I know that I can do something like this with intersections, but what if I have totally different list:
l7 = ["x", "y", "z", "k"]
Elements from this list are not appearing in any other list
Upvotes: 1
Views: 114
Reputation: 96
You can use A.issubset(B)
in order to check if elements of A are present in B or not, it will simply return False.
def count1(grp=None, list_num=None):
return grp.issubset(list_num)
if __name__ == "__main__":
g1 = {'apple', 'banana', 'orange'}
g2 = {'apple', 'grape', 'kiwi'}
g3 = {'apple', 'grape', 'orange'}
l1 = ['apple', 'banana', 'orange']
l2 = ['apple', 'banana', 'grape', 'lemon', 'orange']
l3 = ['banana', 'grape', 'kiwi']
l4 = ['apple', 'grape', 'kiwi', 'peach']
l5 = ['apple', 'blueberry', 'grape', 'kiwi', 'orange', 'pear']
l6 = ['chery', 'kiwi', 'pear']
group_count = {}
groups = [g1, g2, g3]
list_check = [l1, l2, l3, l4, l5, l6]
for index_list, list_num in enumerate(list_check):
for index, grp in enumerate(groups):
if count1(grp, list_num):
group_count.setdefault(f'g{index + 1}',[]).append(f'l{index_list + 1}')
print(group_count)
Output : This what i understood from question.
{'g1': ['l1', 'l2'], 'g3': ['l2', 'l5'], 'g2': ['l4', 'l5']}
Upvotes: 0
Reputation: 1012
My solutions:
l1 = ['apple', 'banana', 'orange']
l2 = ['apple', 'banana', 'grape', 'lemon', 'orange']
l3 = ['banana', 'grape', 'kiwi']
l4 = ['apple', 'grape', 'kiwi', 'peach']
l5 = ['apple', 'blueberry', 'grape', 'kiwi', 'orange', 'pear']
l6 = ['chery', 'kiwi', 'pear']
# return same elements of two lists
def sub_eq_lists(l1, l2):
return list(set([x for x in l1 + l3 if x in l1 and x in l2]))
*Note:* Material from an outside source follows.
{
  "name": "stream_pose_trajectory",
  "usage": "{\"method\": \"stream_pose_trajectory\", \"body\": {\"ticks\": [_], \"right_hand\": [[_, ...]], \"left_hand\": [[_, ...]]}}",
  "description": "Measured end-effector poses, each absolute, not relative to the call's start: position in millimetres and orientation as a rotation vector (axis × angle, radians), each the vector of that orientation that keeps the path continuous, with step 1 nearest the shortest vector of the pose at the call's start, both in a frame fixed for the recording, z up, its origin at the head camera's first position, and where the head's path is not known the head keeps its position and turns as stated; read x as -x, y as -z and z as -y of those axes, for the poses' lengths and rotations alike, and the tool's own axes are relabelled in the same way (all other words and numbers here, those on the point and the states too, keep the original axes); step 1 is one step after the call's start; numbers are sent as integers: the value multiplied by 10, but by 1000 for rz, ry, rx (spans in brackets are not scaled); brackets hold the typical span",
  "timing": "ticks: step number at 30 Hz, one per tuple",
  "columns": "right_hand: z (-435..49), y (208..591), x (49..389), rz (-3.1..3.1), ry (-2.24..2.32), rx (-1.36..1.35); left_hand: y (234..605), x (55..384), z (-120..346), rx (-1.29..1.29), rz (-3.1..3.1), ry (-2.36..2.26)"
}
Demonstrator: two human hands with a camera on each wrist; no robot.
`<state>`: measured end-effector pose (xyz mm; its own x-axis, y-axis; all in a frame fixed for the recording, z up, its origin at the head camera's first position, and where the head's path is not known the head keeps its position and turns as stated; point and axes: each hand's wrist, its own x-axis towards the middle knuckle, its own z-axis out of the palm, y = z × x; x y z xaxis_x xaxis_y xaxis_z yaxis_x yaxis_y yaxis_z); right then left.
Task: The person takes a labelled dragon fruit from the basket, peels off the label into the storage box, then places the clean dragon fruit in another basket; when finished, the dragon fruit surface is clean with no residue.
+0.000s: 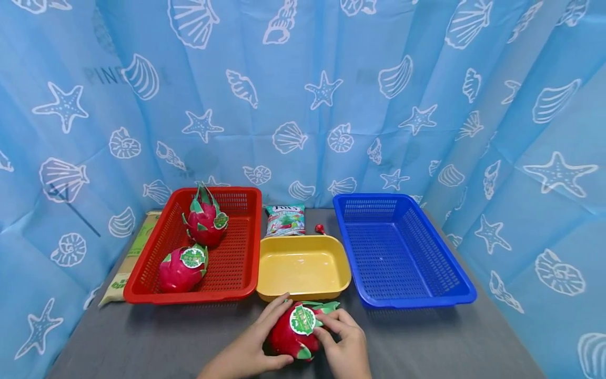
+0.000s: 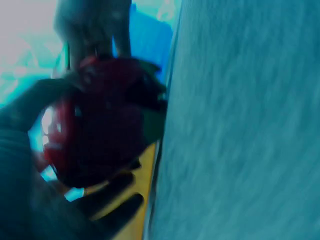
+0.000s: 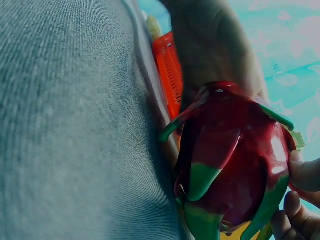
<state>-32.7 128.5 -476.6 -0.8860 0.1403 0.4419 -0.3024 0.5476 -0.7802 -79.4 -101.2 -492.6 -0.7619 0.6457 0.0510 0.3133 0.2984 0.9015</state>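
A red dragon fruit [image 1: 282,334] with green-tipped scales is at the front edge of the grey table, low in the head view. My left hand [image 1: 251,345] holds it from the left, with the fingers along the far side and the thumb at the near side. A round green and white sticker [image 1: 302,320] faces up on the fruit. At the sticker's right edge, the thumb and fingertips of my right hand [image 1: 347,342] pinch it. The wrist views show the dragon fruit [image 3: 232,155] close up, and the left one is dark and blurred.
A red basket [image 1: 258,247] on the left holds two stickered dragon fruits [image 1: 182,273]. Just beyond my hands is a yellow tray [image 1: 303,292]; a blue basket [image 1: 416,302] stands right. Behind the tray lie a candy bag [image 1: 285,220] and a small red item [image 1: 320,228].
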Motion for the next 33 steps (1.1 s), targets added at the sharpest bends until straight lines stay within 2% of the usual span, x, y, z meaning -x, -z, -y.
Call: {"method": "stream_pose_trajectory", "body": {"ticks": [13, 25, 33], "right_hand": [[-1371, 4746, 503, 2497, -1424, -130], [-1461, 4421, 657, 2491, -1589, -215], [-1478, 4135, 805, 2879, -1277, -598]], "left_hand": [[5126, 922, 956, -924, -2333, -1598], [5120, 898, 977, -997, -2398, -1555], [5086, 776, 982, -1053, -2340, -1498]]}}
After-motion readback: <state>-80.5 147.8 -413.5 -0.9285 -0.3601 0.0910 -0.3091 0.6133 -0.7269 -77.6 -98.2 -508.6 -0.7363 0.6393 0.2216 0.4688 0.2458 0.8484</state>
all_lists = [l1, l2, l3, l4, l5, l6]
results = []
for j in all_lists:
for l in all_lists:
if(l!=j):
same_elements = sub_eq_lists(j,l)
if (len(same_elements) > 2) and (len(same_elements) < 11):# your conditions
results.append(same_elements)
# count occurrences
results = {str(item): results.count(item) for item in results}
results
Output:
{"['apple', 'orange', 'banana']": 2,
"['apple', 'orange', 'grape']": 2,
"['apple', 'kiwi', 'grape']": 2}
Upvotes: 0
Reputation: 1826
You could do something like this using a powerset of the combinations, obviously excluding the ones that are not in the range 3-5
lists.
Note: For the
powerset
function i give credit to this other answer from martineu:
Using itertools.chain.from_iterable
and itertools.combinations
to get the combinations.
itertools.chain.from_iterable(iterable)
Alternate constructor for chain(). Gets chained inputs from a single iterable argument that is evaluated lazily
and using functools.reduce
to do some workaround for the intersections, I have come up with this code that think that might help:
functools.reduce(function, iterable[, initializer])
from the docs:
Apply function of two arguments cumulatively to the items of iterable, from left to right, so as to reduce the iterable to a single value.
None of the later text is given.